TASK PROMPT: Begin with the first line of the entries below. Copy each line exactly, stopping after the one that contains "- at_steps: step".

Extracted data entries
[Start of Attachment]
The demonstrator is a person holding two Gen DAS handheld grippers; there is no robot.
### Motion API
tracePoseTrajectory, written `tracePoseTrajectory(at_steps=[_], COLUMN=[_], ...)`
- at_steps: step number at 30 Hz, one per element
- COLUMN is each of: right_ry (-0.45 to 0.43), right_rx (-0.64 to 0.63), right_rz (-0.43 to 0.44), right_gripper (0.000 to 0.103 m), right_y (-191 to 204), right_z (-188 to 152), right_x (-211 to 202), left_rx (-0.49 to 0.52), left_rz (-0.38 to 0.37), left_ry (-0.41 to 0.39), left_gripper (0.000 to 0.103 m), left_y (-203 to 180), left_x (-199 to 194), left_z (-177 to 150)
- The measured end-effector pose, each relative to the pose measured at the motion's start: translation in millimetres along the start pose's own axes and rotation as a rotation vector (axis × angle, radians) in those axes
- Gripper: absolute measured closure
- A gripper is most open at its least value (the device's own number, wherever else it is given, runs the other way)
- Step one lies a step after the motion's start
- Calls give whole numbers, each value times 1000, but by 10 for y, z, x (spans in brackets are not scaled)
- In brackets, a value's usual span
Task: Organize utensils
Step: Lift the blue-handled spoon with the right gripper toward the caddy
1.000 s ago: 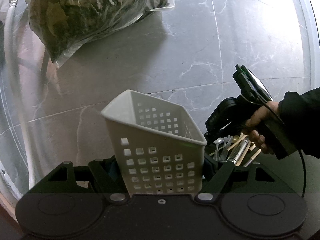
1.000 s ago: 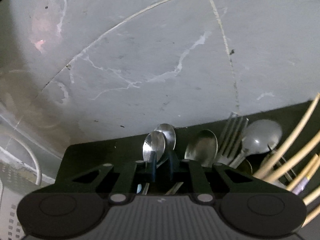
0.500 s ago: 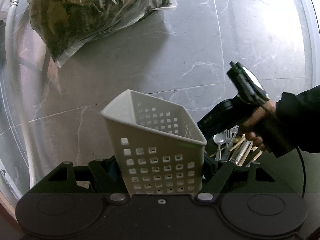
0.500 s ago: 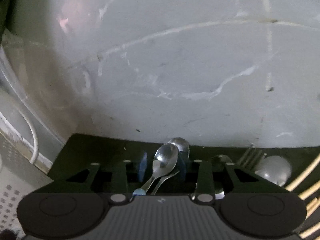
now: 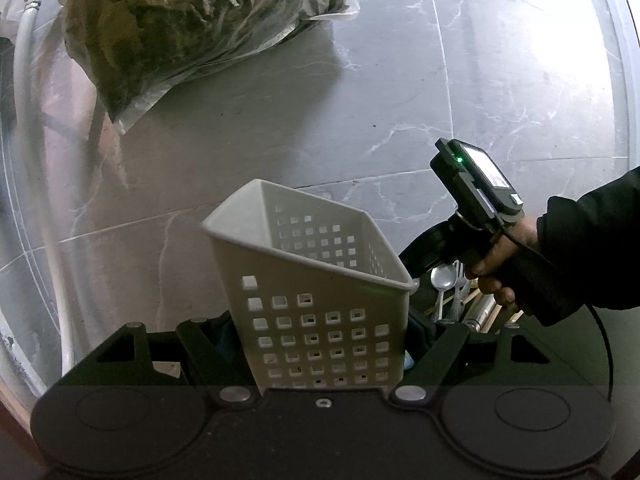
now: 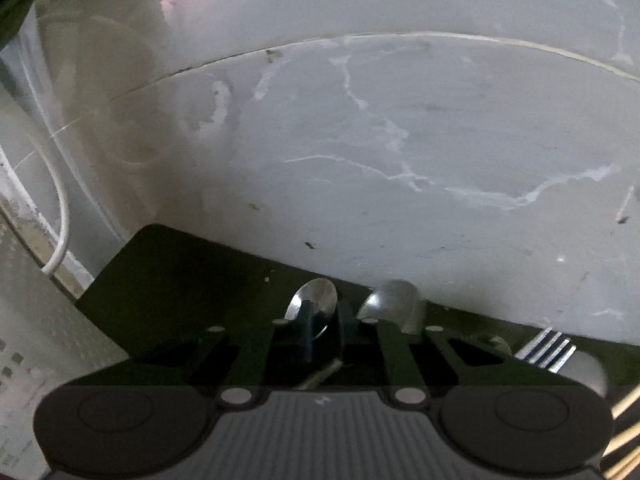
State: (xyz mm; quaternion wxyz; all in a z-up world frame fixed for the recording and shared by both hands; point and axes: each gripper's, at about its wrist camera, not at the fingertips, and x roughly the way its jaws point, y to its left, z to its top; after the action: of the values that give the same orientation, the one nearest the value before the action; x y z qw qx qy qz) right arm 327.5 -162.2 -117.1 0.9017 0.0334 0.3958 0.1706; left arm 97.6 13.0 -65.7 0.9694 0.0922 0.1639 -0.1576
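A spoon (image 6: 314, 306) sits between the right gripper's (image 6: 322, 334) fingers, whose jaws are closing on it, likely to carry it to the white basket (image 5: 316, 312). The left gripper (image 5: 320, 344) clamps that basket by its sides, mouth tipped toward the right hand (image 5: 498, 264), probably so cutlery can drop in. The spoon is over a dark mat (image 6: 180, 276) on the marble floor (image 6: 400, 140). Visible there: two more spoons, one fork (image 6: 546, 350), several pale sticks (image 6: 624, 404). One leaf-filled bag (image 5: 192, 24) lies beyond.
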Motion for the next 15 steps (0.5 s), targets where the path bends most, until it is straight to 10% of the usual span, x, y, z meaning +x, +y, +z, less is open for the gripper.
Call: tracePoseTrajectory(at_steps=[15], right_ry=[-141], right_rx=[89], right_rz=[35], right_gripper=[103], right_y=[-52], right_z=[-167], right_x=[-435], left_rx=[0], left_rz=[-2], left_ry=[-4], left_gripper=[25], left_y=[8], left_x=[-2], left_z=[-6])
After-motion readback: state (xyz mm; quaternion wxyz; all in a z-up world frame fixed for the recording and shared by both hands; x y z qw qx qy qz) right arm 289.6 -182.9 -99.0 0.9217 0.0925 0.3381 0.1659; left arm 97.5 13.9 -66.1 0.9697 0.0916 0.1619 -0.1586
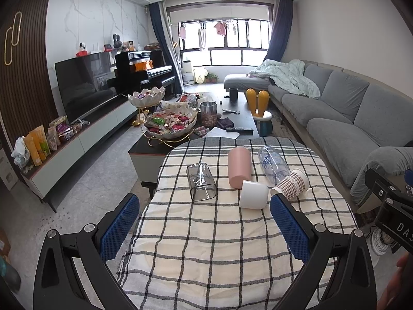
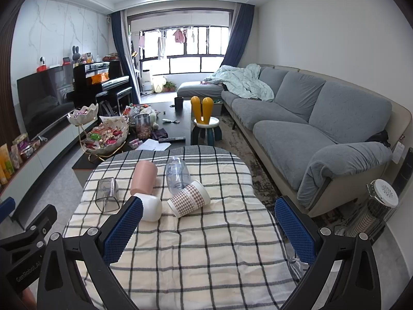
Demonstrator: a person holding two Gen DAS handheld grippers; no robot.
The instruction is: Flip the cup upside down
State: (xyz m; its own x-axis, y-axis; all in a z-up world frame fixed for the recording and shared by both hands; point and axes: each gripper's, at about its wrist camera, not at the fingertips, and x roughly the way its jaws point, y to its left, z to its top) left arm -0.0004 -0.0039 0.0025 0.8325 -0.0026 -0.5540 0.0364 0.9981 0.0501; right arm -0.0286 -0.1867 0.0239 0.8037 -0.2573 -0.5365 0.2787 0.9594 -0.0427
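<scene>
Several cups lie on their sides on the checked tablecloth (image 1: 206, 245): a clear square glass (image 1: 201, 184), a pink cup (image 1: 239, 166), a white cup (image 1: 253, 195), a checked paper cup (image 1: 291, 184) and a clear printed glass (image 1: 273, 164). My left gripper (image 1: 204, 206) is open and empty, a little in front of them. The right wrist view shows the same cups: clear square glass (image 2: 107, 193), pink cup (image 2: 144, 177), white cup (image 2: 151, 208), paper cup (image 2: 189, 197), printed glass (image 2: 178, 171). My right gripper (image 2: 207, 210) is open and empty; its left finger overlaps the white cup in view.
A dark coffee table (image 1: 242, 121) with snack bowls (image 1: 170, 125) stands beyond the table. A grey sofa (image 2: 309, 129) runs along the right, a TV cabinet (image 1: 77, 139) along the left. A small heater (image 2: 374, 211) stands at the right on the floor.
</scene>
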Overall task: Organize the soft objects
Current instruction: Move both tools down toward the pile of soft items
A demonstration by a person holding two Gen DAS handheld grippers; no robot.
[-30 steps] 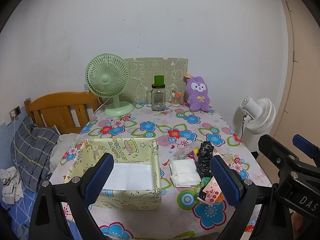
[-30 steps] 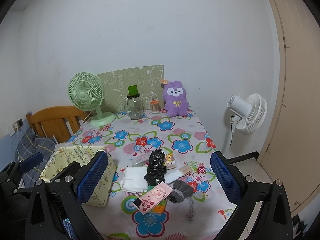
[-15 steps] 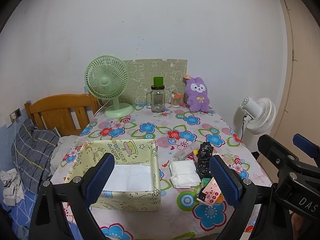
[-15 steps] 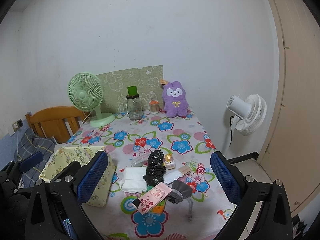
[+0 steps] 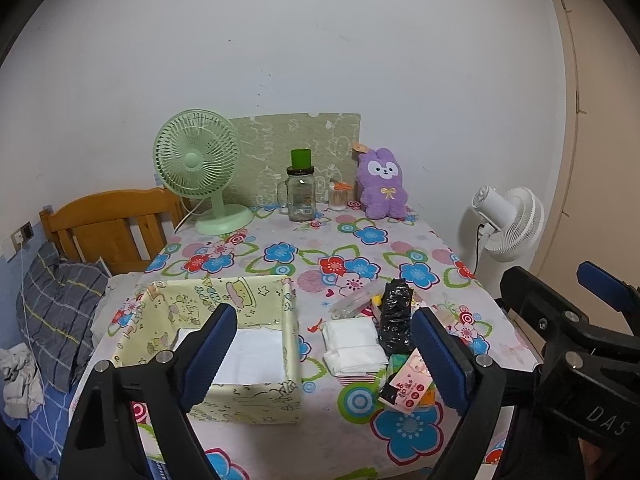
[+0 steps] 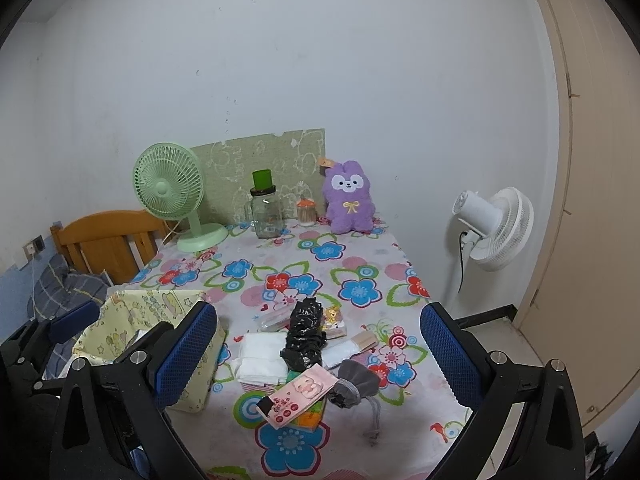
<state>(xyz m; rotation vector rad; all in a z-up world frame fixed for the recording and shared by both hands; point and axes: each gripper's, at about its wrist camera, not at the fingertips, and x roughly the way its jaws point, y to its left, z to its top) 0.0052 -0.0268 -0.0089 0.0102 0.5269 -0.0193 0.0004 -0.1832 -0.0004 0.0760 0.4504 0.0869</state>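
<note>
Left wrist view: the left tool (image 5: 322, 354) hangs above the table's (image 5: 320, 440) near edge, fingers spread wide, holding nothing. The yellow fabric box (image 5: 224, 344) is the landmark; only a white sheet shows inside. Just right of it lie white folded cloths (image 5: 352, 344), then a black crumpled bag (image 5: 396, 316) and a pink packet (image 5: 408, 386). Right wrist view: the right tool (image 6: 316, 358) is likewise wide apart and empty; a grey pouch (image 6: 354, 386) lies farther right of the box, beside the packet.
</note>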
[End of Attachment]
WRITTEN ANSWER:
The demonstrator is a person holding two Gen DAS handheld grippers; there is no robot.
### Motion API
tracePoseTrajectory, written `tracePoseTrajectory(at_steps=[_], COLUMN=[_], ...)`
- at_steps: step number at 30 Hz, one per element

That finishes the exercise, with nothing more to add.